YOUR GOAL
Scan the entries below for lines holding "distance". Give the number of such lines alone.

DATA SHOWN
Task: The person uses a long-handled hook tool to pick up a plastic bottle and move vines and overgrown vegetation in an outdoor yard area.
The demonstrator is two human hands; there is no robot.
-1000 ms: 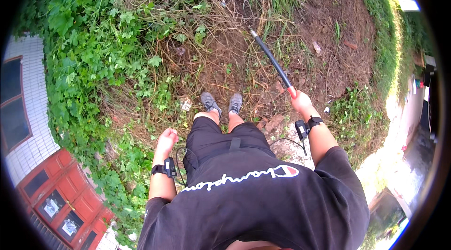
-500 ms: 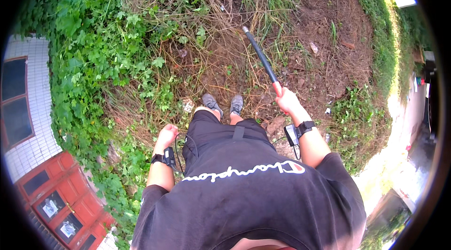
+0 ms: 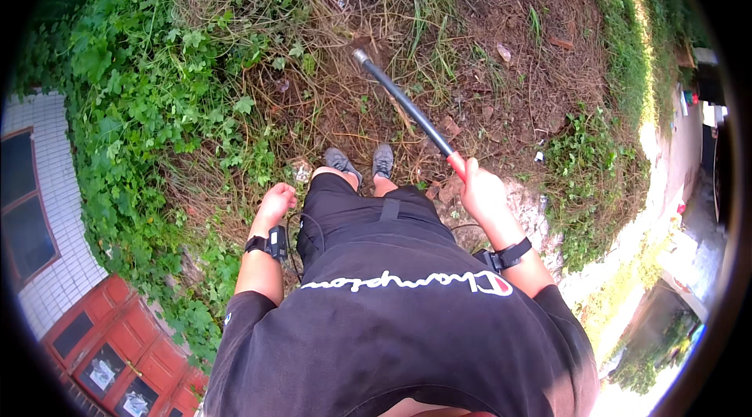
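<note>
- Pole (image 3: 406, 105), black and straight, slants over the brown ground (image 3: 517, 108) ahead of my shoes (image 3: 382, 159); I judge it stiff, sturdy, fairly light.
- My right grip (image 3: 483, 191) wraps closely round it.
- My left grip (image 3: 278, 202) curls loosely closed, holding nothing I can see.
- Red handle (image 3: 456, 162), beside my fingers: probably the surest hold, unless sweat makes it slippery.
- Silvery tip (image 3: 359, 55): likely hard.

My right fingers (image 3: 471, 173) hide part of my stick (image 3: 407, 110). I can't tell what its tip (image 3: 360, 56) touches. The dark edge cuts off the red door (image 3: 146, 332) and the window (image 3: 28, 238). The door's papers (image 3: 102, 374) are too small to read.
</note>
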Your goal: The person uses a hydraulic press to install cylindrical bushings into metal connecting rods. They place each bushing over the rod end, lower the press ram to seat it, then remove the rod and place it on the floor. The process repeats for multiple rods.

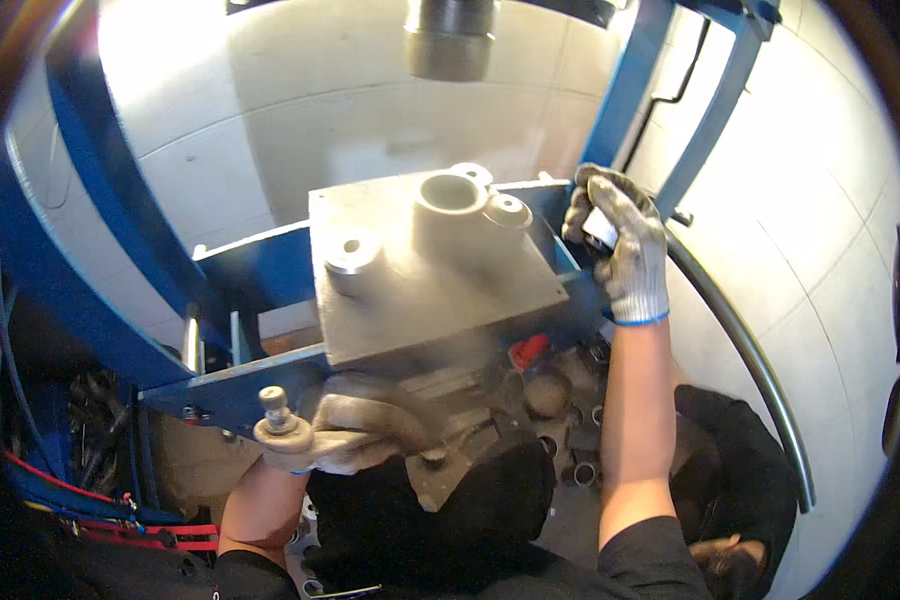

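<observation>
My left hand (355, 428), in a soiled work glove and blurred by motion, is closed at the near side of a blue press frame. It grips a metal part with an upright round-headed stud (275, 405), which sticks out beside the wrist. How far the part runs under the fingers is hidden. At the frame's right side my gloved right hand (622, 235) is raised, its fingers curled round a small dark and white object (598, 230). Between my hands a tilted steel plate (425, 290) lies on the frame, bearing a thick metal tube (450, 195) and several ringed pieces.
The press ram (450, 45) hangs above the plate. Blue uprights (110, 170) rise on both sides. A black curved hose or bar (745, 350) runs down at the right. Metal rings and a red object (530, 350) lie below; red and blue cables (70, 480) are at the left.
</observation>
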A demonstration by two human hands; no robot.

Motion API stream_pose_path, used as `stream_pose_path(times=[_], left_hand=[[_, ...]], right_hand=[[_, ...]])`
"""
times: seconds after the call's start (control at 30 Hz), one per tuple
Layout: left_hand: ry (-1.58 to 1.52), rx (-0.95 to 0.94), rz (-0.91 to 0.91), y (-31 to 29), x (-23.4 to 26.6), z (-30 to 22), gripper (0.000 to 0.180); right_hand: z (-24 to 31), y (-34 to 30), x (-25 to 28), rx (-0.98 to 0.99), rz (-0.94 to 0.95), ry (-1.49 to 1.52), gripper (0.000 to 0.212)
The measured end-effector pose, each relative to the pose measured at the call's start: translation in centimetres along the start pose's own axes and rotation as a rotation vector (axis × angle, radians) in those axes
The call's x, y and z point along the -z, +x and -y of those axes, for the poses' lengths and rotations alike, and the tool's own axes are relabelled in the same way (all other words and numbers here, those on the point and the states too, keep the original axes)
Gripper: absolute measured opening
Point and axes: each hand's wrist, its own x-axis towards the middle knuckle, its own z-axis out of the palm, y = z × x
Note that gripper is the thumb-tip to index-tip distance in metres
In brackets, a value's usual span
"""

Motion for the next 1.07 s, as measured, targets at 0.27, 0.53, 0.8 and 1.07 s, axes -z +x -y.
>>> stream_pose_path(times=[0.27, 0.53, 0.8, 1.07], left_hand=[[-0.014, -0.103, 0.084, 0.6, 0.3, -1.2, 0.032], [0.053, -0.284, -0.222, 1.1, -1.8, -4.4, 0.030], [0.524, -0.308, -0.436, -2.4, -1.8, -5.8, 0.015], [0.354, -0.569, -0.334, -2.8, 1.8, -5.2, 0.030]], right_hand=[[-0.4, 1.9, 3.4, 0.296, 0.163, -0.586, 0.050], [1.5, 0.2, 1.1, -0.029, 0.152, -0.269, 0.025], [-0.5, 3.0, 3.2, 0.897, 0.247, -1.025, 0.030], [-8.0, 8.1, 0.4, 0.800, 0.089, -1.173, 0.042]])
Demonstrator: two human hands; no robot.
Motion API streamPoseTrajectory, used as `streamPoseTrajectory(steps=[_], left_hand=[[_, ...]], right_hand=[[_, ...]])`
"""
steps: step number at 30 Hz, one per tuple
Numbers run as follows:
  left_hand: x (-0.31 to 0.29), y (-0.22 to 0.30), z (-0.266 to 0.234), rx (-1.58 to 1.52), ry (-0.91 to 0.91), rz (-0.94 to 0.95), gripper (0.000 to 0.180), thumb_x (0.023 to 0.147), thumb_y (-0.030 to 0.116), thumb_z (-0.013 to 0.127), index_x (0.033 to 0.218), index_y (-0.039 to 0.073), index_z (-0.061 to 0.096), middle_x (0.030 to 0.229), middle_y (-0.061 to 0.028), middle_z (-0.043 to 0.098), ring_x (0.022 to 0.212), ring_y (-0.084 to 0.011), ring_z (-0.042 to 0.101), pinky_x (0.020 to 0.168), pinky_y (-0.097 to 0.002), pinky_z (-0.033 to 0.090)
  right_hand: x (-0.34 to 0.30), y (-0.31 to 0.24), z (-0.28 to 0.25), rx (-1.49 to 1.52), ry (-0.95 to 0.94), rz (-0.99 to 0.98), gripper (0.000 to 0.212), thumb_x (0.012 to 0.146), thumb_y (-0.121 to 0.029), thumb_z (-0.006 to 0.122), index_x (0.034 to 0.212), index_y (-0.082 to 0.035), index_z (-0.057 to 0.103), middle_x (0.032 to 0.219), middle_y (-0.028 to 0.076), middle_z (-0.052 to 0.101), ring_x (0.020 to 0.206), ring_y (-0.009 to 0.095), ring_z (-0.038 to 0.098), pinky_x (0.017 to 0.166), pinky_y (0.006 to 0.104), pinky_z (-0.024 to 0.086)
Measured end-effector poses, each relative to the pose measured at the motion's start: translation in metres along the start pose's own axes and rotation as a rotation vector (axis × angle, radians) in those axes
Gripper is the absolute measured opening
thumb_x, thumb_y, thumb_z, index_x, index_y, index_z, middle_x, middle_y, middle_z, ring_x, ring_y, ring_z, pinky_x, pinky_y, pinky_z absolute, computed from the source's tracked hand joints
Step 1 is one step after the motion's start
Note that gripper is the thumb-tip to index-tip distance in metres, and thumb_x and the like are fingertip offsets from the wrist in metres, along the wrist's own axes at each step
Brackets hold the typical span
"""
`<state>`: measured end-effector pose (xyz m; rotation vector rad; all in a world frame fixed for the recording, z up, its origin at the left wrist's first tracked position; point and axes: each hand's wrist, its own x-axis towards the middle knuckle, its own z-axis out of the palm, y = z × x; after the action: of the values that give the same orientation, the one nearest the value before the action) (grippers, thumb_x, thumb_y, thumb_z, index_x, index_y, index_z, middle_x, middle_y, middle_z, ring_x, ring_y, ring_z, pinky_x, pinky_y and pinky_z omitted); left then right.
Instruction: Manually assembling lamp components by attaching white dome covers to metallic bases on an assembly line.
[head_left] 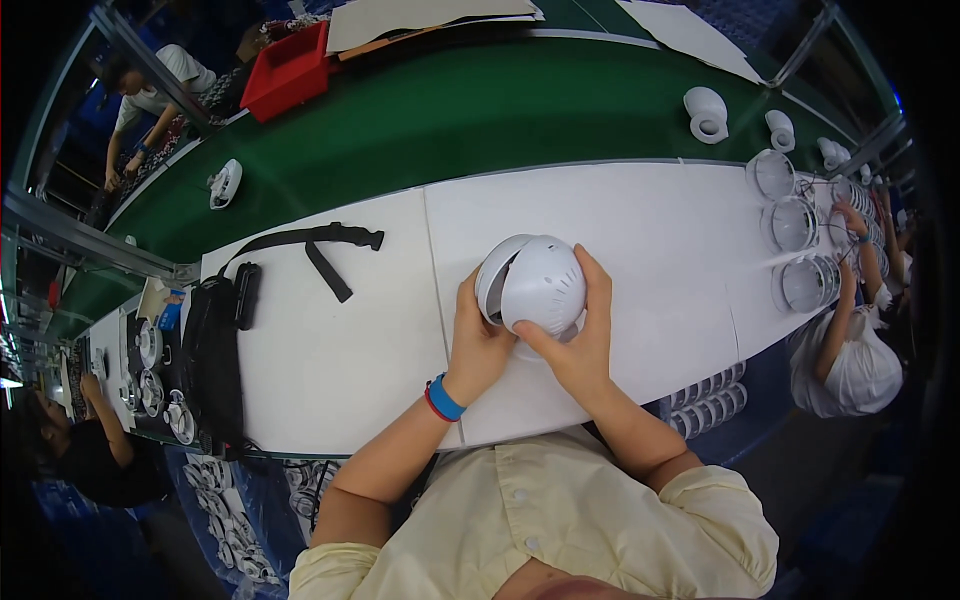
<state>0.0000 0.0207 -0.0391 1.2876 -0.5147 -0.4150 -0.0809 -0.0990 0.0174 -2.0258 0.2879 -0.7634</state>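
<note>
Between my two hands is a white rounded plastic housing with slotted vents, held above the white worktable. A curved white piece sits along its left side, with a dark gap between the two. My left hand, a blue and red band at its wrist, grips the housing from the left and below. My right hand wraps its right side, the thumb pressed across the lower front. What lies inside the housing is hidden.
A black bag with a strap lies on the left. Behind runs a green conveyor carrying white housings and a red bin. Clear round covers stand at the right, near a co-worker. Crates of white parts sit below.
</note>
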Motion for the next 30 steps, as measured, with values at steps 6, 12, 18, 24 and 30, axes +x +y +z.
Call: streamPoseTrajectory(steps=[6,12,18,24,30], left_hand=[[-0.003,0.021,-0.016,-0.260,-0.299,-0.059,0.069,0.097,0.010,0.052,0.153,0.008,0.014,0.149,-0.0125,0.032,0.136,-0.0242,0.036,0.109,-0.0361,0.036],[-0.003,0.045,0.001,-0.490,-0.009,-0.218,0.071,0.101,0.057,0.016,0.151,0.007,0.025,0.145,-0.0091,0.041,0.133,-0.0242,0.042,0.111,-0.0386,0.034],[0.003,0.048,-0.006,-0.708,0.013,-0.350,0.065,0.102,0.055,0.022,0.144,0.008,0.040,0.141,-0.0124,0.046,0.128,-0.0258,0.047,0.108,-0.0408,0.037],[0.015,0.054,-0.025,-0.769,0.000,-0.671,0.075,0.099,0.062,0.024,0.148,0.006,0.030,0.140,-0.0159,0.044,0.124,-0.0308,0.052,0.101,-0.0418,0.045],[0.037,0.065,-0.045,-0.422,0.091,-0.522,0.079,0.099,0.058,0.032,0.150,0.000,0.016,0.148,-0.0210,0.035,0.129,-0.0399,0.046,0.103,-0.0466,0.045]], right_hand=[[0.008,-0.002,0.000,0.269,-0.115,0.082,0.095,0.066,-0.021,0.083,0.144,-0.003,0.032,0.136,0.019,0.037,0.126,0.035,0.039,0.103,0.0447,0.037],[-0.013,0.012,0.019,0.102,-0.113,-0.103,0.097,0.066,-0.025,0.082,0.145,-0.003,0.031,0.137,0.021,0.034,0.128,0.037,0.037,0.104,0.0468,0.035],[-0.007,0.009,0.026,0.052,-0.133,-0.173,0.084,0.076,-0.022,0.071,0.145,-0.001,0.028,0.138,0.017,0.034,0.128,0.030,0.037,0.106,0.0419,0.034],[0.053,-0.014,0.003,0.468,-0.599,0.540,0.065,0.084,-0.024,0.065,0.142,-0.009,0.038,0.132,0.014,0.047,0.126,0.025,0.043,0.107,0.0375,0.035],[0.216,0.108,0.015,0.439,-0.063,0.467,0.072,0.078,-0.036,0.079,0.132,-0.001,0.046,0.116,0.015,0.060,0.098,0.022,0.062,0.077,0.0378,0.056]])
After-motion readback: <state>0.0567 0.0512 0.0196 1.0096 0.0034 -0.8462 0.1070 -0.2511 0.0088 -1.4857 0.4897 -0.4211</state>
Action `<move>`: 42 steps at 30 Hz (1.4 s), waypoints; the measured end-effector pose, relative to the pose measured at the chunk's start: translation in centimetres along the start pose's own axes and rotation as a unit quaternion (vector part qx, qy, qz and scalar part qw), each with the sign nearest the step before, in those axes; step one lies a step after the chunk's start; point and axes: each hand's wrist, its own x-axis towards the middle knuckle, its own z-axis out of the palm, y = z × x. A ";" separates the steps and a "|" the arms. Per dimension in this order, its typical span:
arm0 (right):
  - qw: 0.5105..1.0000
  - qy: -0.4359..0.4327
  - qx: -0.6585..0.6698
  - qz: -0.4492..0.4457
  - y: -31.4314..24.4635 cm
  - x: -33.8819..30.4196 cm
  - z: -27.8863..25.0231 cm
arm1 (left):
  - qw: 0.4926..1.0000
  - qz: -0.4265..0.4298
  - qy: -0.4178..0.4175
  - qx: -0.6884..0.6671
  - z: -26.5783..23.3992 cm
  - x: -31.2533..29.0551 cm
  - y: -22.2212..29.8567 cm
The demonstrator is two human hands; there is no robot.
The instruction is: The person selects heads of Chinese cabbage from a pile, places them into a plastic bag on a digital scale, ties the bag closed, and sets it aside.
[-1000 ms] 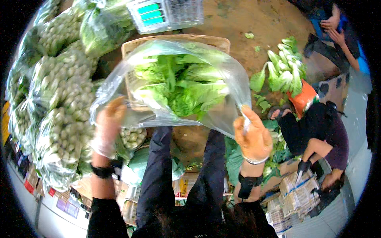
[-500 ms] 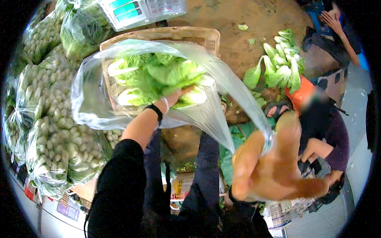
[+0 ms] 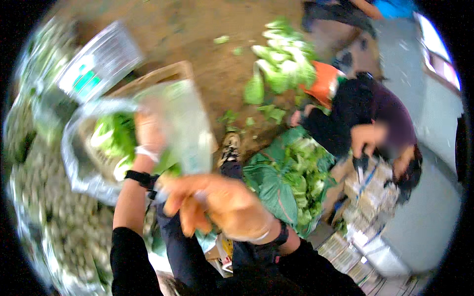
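Note:
My left hand (image 3: 149, 130) is over the crate, among heads of leafy lettuce (image 3: 114, 134) in a large clear plastic bag (image 3: 74, 148). Motion smears its fingers, so its grip does not show. The bag's translucent side lies over the right part of the tan crate (image 3: 160, 74). My right hand (image 3: 219, 204), orange-tan and perhaps gloved, is in front of the crate by the bag's near edge. Its fingers point left and down, bent and blurred; a whitish patch shows among them, and whether they grip the film is unclear.
Big clear bags of pale-ended vegetables (image 3: 64, 207) crowd the left. Behind the crate is a clear plastic container (image 3: 106, 56). A pile of lettuce (image 3: 284, 59) lies on the brown floor. A green sack (image 3: 269, 182) of leaves stands right of my legs, near a crouching co-worker (image 3: 390, 108).
My right hand has swung left from beside the bag to the crate's front. The view has turned right, bringing the green sack into sight. Less lettuce shows in the bag.

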 end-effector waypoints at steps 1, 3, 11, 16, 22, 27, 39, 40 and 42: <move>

EXERCISE RESPONSE
2